For each line below that holds the word "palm", make a copy.

[Stored data]
++++++

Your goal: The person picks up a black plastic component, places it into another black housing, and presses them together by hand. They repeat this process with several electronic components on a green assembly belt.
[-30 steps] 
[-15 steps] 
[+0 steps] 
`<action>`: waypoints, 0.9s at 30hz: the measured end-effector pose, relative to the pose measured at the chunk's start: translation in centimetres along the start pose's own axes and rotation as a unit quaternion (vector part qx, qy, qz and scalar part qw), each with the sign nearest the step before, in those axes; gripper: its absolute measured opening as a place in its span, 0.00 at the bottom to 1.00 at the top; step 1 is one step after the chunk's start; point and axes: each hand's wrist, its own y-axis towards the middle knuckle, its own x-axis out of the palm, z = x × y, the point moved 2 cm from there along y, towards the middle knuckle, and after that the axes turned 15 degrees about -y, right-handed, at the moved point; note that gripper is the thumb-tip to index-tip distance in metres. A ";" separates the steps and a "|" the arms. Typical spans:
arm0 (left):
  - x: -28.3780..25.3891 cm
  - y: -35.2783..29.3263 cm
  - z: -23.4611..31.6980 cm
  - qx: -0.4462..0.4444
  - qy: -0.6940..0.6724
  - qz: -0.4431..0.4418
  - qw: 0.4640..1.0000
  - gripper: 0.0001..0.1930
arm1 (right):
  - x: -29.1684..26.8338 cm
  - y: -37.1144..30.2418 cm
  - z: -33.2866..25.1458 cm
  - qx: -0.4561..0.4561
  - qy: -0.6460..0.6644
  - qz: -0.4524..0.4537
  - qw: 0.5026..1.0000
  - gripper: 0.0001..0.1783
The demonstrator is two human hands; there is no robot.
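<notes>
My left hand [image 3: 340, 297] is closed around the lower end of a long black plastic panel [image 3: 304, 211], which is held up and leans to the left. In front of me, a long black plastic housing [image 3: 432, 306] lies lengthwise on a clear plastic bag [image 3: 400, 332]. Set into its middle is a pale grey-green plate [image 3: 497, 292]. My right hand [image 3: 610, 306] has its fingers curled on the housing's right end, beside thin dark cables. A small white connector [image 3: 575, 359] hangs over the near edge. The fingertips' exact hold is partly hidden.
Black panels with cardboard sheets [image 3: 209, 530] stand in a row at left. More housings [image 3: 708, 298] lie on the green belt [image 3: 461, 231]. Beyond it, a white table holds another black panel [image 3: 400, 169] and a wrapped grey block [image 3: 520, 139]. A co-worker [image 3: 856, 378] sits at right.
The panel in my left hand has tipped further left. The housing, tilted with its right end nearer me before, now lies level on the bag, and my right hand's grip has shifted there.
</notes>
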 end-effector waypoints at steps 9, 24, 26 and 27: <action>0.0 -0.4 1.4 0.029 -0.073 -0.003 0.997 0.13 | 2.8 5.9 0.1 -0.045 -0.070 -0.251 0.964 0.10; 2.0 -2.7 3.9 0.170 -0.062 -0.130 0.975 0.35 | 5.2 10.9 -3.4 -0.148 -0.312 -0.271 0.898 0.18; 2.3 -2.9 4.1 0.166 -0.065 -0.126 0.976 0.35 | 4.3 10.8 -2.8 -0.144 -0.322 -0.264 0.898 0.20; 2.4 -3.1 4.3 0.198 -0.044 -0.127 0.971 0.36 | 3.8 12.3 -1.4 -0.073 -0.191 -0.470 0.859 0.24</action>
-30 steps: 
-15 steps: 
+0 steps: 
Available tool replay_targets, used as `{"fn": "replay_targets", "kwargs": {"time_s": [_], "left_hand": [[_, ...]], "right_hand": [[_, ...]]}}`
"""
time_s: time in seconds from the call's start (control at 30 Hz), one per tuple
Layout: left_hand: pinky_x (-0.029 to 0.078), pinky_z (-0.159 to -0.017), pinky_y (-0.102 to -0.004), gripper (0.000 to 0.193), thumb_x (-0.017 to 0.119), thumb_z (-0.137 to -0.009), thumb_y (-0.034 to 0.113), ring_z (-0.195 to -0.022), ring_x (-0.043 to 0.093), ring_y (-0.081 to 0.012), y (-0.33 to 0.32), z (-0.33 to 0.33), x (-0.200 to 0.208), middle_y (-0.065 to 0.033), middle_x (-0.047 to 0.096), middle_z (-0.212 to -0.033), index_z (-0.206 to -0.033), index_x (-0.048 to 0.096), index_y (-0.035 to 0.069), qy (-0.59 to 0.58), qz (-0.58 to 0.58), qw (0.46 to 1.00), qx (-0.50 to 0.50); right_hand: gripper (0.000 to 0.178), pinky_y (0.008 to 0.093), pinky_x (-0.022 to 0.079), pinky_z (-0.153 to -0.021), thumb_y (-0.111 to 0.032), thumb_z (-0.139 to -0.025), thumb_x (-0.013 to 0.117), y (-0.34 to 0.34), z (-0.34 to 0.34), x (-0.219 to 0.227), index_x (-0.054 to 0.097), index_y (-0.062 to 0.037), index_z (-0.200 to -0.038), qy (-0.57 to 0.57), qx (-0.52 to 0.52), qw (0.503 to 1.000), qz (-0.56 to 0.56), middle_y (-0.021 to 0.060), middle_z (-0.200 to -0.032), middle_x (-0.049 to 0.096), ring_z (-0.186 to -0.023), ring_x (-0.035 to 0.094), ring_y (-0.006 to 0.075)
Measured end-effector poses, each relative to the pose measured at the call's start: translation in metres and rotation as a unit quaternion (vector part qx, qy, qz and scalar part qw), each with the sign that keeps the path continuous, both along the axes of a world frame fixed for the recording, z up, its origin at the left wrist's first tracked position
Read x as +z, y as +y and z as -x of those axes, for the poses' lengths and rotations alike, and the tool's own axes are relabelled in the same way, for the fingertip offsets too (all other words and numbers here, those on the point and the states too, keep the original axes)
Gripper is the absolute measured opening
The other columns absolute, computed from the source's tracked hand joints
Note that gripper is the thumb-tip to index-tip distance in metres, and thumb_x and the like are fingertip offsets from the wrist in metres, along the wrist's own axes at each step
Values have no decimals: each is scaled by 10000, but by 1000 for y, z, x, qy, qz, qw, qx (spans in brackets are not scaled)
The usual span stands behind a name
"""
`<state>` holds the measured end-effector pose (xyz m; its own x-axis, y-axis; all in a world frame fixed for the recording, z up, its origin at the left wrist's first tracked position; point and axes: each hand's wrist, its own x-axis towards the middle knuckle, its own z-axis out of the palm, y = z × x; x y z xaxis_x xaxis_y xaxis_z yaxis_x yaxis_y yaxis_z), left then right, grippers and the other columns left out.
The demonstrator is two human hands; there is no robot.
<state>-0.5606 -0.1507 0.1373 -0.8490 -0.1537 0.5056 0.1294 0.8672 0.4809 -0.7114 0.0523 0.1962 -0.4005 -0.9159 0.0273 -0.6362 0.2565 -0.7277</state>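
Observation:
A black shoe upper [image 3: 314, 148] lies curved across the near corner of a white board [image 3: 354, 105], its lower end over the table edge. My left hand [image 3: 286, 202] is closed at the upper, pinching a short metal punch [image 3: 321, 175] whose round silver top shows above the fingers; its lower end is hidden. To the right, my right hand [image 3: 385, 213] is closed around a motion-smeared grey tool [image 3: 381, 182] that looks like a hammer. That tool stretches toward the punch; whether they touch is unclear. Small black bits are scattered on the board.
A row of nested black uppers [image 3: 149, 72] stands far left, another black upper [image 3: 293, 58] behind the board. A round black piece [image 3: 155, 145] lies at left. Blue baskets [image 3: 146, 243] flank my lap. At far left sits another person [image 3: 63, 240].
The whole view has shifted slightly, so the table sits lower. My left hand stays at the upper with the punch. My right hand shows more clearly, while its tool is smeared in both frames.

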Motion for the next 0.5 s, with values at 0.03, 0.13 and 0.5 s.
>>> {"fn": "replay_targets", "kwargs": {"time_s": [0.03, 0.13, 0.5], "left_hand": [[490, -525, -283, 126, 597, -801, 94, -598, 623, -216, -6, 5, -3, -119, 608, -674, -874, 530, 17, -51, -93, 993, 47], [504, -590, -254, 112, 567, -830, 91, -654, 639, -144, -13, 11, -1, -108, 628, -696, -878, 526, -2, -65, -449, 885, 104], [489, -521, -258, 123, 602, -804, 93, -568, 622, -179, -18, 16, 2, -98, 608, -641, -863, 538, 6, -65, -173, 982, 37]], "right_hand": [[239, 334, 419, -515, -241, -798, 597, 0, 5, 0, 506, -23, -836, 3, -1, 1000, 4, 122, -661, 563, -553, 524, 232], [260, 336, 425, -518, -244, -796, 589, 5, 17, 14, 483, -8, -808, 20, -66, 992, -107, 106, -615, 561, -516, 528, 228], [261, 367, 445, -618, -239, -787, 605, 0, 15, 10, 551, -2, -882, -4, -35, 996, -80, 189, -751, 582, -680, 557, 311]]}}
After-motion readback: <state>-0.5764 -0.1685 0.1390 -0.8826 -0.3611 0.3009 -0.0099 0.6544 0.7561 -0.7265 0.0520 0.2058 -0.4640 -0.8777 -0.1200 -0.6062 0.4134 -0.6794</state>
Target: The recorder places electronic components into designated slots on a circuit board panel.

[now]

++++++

◆ **TASK RESULT**
`<action>`: waypoints, 0.9s at 30hz: the measured end-effector pose, relative to the pose measured at the chunk's start: translation in centimetres along the start pose's own axes and rotation as a unit quaternion (vector part qx, qy, qz and scalar part qw), each with the sign nearest the step before, in those axes; gripper: its absolute measured opening as a place in its span, 0.00 at the bottom to 1.00 at the top; step 1 is one step after the chunk's start; point and axes: each hand's wrist, its own y-axis towards the middle knuckle, its own x-axis out of the palm, z = x × y, the point moved 2 cm from there along y, towards the middle knuckle, and after that the axes turned 15 degrees about -y, right-handed, at the moved point; note that gripper is the thumb-tip to index-tip distance in metres. A ";" separates the steps and a "|" the arms. Typical spans:
`<state>` holds the measured end-effector pose (xyz m; its own x-axis, y-axis; all in a world frame fixed for the recording, z up, its origin at the left wrist's first tracked position; point and axes: each hand's wrist, its own x-axis towards the middle knuckle, its own z-axis out of the palm, y = z × x; x y z xaxis_x xaxis_y xaxis_z yaxis_x yaxis_y yaxis_z), left then right, grippers and the other columns left out.

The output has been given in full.